# Task brief:
Copy each record exactly, word for word.

# Data provided:
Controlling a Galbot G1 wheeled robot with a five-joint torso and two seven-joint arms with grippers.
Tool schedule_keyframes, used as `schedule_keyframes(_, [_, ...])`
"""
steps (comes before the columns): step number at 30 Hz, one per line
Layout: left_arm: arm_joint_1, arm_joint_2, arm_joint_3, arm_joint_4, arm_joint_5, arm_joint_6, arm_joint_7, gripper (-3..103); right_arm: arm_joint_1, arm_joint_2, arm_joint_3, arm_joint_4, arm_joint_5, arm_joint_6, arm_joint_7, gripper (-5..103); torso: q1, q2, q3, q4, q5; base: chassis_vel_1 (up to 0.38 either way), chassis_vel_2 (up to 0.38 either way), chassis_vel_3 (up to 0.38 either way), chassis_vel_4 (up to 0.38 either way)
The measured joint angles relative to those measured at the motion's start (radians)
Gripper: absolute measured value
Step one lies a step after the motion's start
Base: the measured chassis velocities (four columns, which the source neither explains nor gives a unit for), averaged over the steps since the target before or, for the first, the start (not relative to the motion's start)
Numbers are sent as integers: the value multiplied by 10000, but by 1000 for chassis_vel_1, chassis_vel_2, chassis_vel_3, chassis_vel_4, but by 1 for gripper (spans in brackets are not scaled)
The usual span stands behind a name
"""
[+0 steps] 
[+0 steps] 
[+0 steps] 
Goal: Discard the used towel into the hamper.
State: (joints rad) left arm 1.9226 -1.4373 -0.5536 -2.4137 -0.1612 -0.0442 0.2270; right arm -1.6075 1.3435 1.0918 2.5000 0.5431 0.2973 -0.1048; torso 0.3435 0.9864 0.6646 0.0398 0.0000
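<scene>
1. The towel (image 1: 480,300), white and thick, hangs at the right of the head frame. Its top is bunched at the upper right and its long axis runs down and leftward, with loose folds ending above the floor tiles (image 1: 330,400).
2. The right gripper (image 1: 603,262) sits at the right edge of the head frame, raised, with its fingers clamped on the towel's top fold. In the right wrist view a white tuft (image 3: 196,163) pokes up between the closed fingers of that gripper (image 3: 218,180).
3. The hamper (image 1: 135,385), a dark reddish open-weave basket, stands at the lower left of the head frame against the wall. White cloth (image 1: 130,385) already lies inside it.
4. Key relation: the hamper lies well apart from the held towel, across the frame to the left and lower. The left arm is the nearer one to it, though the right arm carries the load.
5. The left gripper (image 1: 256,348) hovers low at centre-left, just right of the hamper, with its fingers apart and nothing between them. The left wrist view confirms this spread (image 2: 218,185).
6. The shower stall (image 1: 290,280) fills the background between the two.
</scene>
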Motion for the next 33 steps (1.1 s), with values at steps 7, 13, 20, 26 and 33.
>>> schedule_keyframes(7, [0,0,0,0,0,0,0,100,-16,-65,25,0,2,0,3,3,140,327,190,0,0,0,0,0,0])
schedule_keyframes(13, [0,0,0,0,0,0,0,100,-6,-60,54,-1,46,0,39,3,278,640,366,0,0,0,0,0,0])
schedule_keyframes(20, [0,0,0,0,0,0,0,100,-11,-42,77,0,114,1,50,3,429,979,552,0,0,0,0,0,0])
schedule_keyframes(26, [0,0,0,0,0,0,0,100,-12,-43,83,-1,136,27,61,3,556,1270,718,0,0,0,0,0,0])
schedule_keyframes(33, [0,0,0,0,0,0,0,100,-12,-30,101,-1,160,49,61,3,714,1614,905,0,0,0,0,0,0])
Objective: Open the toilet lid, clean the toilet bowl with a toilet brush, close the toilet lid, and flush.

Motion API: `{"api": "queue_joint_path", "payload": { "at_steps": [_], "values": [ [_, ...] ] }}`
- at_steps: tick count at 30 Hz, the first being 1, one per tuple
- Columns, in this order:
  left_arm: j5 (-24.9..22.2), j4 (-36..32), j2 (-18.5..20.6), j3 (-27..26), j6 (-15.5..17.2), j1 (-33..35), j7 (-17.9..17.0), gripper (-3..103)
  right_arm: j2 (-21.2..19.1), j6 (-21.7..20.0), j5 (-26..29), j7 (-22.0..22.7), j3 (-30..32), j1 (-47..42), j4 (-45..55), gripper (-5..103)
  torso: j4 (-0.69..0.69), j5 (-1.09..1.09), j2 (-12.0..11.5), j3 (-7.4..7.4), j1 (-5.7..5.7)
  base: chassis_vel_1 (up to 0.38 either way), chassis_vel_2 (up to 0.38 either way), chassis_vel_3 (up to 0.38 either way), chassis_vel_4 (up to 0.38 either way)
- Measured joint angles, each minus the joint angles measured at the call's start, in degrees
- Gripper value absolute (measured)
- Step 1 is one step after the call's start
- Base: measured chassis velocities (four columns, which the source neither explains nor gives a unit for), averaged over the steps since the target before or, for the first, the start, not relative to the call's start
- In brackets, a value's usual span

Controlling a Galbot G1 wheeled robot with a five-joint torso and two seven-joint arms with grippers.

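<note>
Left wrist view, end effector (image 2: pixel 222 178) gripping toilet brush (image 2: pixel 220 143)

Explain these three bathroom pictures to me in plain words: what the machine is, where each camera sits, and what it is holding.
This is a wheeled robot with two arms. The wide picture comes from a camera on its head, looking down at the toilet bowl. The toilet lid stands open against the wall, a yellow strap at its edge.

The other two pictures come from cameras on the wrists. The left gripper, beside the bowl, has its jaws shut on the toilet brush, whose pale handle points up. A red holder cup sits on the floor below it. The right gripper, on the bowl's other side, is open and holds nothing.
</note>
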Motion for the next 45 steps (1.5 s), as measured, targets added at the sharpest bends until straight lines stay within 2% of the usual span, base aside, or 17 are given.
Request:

# Solution below:
Controlling a Galbot G1 wheeled robot with a five-joint torso and two seven-joint arms with grippers.
Tool schedule_keyframes, used as `schedule_keyframes(_, [_, ...])`
"""
steps (comes before the columns): step number at 30 Hz, one per line
Layout: left_arm: arm_joint_1, arm_joint_2, arm_joint_3, arm_joint_4, arm_joint_5, arm_joint_6, arm_joint_7, gripper (-3..103); right_arm: arm_joint_1, arm_joint_2, arm_joint_3, arm_joint_4, arm_joint_5, arm_joint_6, arm_joint_7, gripper (-5..103); torso: q1, q2, q3, q4, q5; base: chassis_vel_1 (up to 0.38 either way), chassis_vel_2 (up to 0.38 either way), chassis_vel_3 (up to 0.38 either way), chassis_vel_4 (up to 0.38 either way)
The measured joint angles relative to those measured at the motion's start (radians)
Gripper: absolute measured value
Step one lies a step after the motion's start
Base: the measured chassis velocities (four columns, which the source neither explains nor gives a unit for), averaged over the steps since the target before or, for the first, the start (not relative to the motion's start)
Numbers are sent as integers: the value multiplied by 10000, but by 1000 for chassis_vel_1, chassis_vel_2, chassis_vel_3, chassis_vel_4, but by 1 for gripper (spans in brackets are not scaled)
The usual span stands behind a name
"""
[+0 steps] 
[+0 steps] 
[+0 steps] 
Goal: Discard the used towel into the hamper.
State: (joints rad) left arm 1.9226 -1.4373 -0.5536 -2.4137 -0.1612 -0.0442 0.2270; right arm -1.6075 1.3435 1.0918 2.5000 0.5431 0.2973 -0.1048; torso 0.3435 0.9864 0.6646 0.0398 0.0000
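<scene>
1. The towel (image 1: 480,300), white and thick, hangs at the right of the head frame. Its top is bunched at the upper right and its long axis runs down and leftward, with loose folds ending above the floor tiles (image 1: 330,400).
2. The right gripper (image 1: 603,262) sits at the right edge of the head frame, raised, with its fingers clamped on the towel's top fold. In the right wrist view a white tuft (image 3: 196,163) pokes up between the closed fingers of that gripper (image 3: 218,180).
3. The hamper (image 1: 135,385), a dark reddish open-weave basket, stands at the lower left of the head frame against the wall. White cloth (image 1: 130,385) already lies inside it.
4. Key relation: the hamper lies well apart from the held towel, across the frame to the left and lower. The left arm is the nearer one to it, though the right arm carries the load.
5. The left gripper (image 1: 256,348) hovers low at centre-left, just right of the hamper, with its fingers apart and nothing between them. The left wrist view confirms this spread (image 2: 218,185).
6. The shower stall (image 1: 290,280) fills the background between the two.
</scene>
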Motion for the next 33 steps (1.1 s), with values at steps 7, 13, 20, 26 and 33.
>>> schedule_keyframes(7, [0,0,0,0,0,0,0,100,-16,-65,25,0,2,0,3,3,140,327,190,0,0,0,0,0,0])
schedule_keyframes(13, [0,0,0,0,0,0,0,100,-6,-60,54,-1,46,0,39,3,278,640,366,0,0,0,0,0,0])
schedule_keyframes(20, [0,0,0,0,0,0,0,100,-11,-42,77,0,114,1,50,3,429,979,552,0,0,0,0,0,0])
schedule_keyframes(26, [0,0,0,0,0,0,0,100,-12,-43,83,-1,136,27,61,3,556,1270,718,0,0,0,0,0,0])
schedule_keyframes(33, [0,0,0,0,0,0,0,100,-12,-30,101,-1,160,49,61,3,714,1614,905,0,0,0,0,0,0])
Objective: Open the toilet lid, clean the toilet bowl with a toilet brush, close the toilet lid, and flush.

Motion API: `{"api": "queue_joint_path", "payload": { "at_steps": [_], "values": [ [_, ...] ] }}`
- at_steps: tick count at 30 Hz, the first being 1, one per tuple
- Columns, in this order:
  left_arm: j5 (-24.9..22.2), j4 (-36..32), j2 (-18.5..20.6), j3 (-27..26), j6 (-15.5..17.2), j1 (-33..35), j7 (-17.9..17.0), gripper (-3..103)
  right_arm: j2 (-21.2..19.1), j6 (-21.7..20.0), j5 (-26..29), j7 (-22.0..22.7), j3 (-30..32), j1 (-47..42), j4 (-45..55), gripper (-5..103)
  torso: j4 (-0.69..0.69), j5 (-1.09..1.09), j2 (-12.0..11.5), j3 (-7.4..7.4), j1 (-5.7..5.7)
  base: chassis_vel_1 (up to 0.38 either way), chassis_vel_2 (up to 0.38 either way), chassis_vel_3 (up to 0.38 either way), chassis_vel_4 (up to 0.38 either way)
- Measured joint angles, each minus the joint angles measured at the call's start, in degrees
- Gripper value absolute (measured)
- Step 1 is one step after the call's start
- Base: measured chassis velocities (four columns, which the source neither explains nor gives a unit for), averaged over the steps since the target before or, for the first, the start, not relative to the call's start
- In brackets, a value's usual span

Controlling a Galbot G1 wheeled robot with a five-joint torso and two seven-joint arms with grippers.

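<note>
Left wrist view, end effector (image 2: pixel 222 178) gripping toilet brush (image 2: pixel 220 143)

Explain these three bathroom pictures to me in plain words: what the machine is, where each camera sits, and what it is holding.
This is a wheeled robot with two arms. The wide picture comes from a camera on its head, looking down at the toilet bowl. The toilet lid stands open against the wall, a yellow strap at its edge.

The other two pictures come from cameras on the wrists. The left gripper, beside the bowl, has its jaws shut on the toilet brush, whose pale handle points up. A red holder cup sits on the floor below it. The right gripper, on the bowl's other side, is open and holds nothing.
</note>
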Motion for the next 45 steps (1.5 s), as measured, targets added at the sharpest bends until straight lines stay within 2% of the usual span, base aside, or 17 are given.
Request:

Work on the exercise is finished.